----- Data excerpt

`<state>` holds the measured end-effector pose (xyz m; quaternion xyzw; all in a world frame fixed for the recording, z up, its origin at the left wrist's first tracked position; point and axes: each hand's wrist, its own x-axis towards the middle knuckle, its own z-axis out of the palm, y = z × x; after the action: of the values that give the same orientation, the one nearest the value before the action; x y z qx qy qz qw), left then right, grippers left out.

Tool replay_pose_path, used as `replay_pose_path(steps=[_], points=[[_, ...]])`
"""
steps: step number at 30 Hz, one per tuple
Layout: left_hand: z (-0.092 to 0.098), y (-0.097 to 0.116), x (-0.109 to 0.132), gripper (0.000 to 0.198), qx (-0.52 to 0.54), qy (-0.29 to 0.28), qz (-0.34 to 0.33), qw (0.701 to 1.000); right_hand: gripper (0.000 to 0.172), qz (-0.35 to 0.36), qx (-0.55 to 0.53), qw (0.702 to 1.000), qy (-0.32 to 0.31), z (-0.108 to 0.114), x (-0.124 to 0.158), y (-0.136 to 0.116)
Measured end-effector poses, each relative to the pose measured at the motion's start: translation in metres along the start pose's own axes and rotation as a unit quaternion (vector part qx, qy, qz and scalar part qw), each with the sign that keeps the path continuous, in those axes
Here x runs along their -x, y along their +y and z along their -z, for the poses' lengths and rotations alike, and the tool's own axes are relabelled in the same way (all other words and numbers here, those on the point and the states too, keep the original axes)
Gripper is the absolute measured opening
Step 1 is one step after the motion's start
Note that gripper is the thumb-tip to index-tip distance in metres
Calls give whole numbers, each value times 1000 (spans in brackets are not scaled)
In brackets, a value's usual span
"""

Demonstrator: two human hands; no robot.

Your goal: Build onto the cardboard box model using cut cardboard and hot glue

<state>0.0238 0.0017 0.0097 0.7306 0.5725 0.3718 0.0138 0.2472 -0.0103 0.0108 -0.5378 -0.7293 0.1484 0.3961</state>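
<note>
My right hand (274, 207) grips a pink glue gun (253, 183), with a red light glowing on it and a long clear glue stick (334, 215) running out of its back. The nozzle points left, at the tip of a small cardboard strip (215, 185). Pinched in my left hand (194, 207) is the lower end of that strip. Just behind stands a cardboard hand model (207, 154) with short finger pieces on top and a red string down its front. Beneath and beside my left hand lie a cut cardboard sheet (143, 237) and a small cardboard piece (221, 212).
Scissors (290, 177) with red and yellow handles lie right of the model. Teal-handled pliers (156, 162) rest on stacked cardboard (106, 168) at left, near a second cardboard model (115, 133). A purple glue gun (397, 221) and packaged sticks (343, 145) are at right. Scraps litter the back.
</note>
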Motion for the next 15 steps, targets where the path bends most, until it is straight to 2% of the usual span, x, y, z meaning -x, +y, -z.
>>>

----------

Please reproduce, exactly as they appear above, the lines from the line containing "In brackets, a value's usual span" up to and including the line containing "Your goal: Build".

Exercise result:
In brackets, a value's usual span
"""

Demonstrator: two human hands; no robot.

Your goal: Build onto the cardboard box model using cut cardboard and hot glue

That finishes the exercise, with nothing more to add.